▶ **PROBLEM TO WORK ON**
The lines from the start of the data up to and including the one with "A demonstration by" should be returned exactly, and nothing else.

▶ **DATA SEGMENT**
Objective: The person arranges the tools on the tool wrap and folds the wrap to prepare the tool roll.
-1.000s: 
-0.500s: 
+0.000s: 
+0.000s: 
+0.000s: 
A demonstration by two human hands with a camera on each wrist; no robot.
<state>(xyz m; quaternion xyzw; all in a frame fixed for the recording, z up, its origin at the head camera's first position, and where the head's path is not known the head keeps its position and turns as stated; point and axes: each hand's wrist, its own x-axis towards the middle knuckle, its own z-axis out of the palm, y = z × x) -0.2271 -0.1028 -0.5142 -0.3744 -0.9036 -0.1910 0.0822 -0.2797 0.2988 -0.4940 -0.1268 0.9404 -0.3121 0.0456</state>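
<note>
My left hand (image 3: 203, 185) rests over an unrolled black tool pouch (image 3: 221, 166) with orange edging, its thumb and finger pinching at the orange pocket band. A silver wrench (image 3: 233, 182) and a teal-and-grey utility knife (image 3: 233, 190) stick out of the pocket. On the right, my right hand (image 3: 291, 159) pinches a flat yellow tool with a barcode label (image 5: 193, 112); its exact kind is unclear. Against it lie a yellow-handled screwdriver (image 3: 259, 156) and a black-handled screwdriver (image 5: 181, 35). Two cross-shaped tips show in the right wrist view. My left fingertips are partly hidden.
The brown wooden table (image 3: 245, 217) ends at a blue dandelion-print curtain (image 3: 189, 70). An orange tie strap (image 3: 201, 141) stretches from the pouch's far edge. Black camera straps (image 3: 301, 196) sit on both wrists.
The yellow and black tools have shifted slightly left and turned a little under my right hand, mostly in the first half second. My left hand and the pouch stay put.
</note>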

▶ **EXPECTED ANSWER**
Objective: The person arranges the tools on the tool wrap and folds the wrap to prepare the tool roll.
-1.000s: 
-0.500s: 
+0.000s: 
+0.000s: 
+0.000s: 
A demonstration by two human hands with a camera on each wrist; no robot.

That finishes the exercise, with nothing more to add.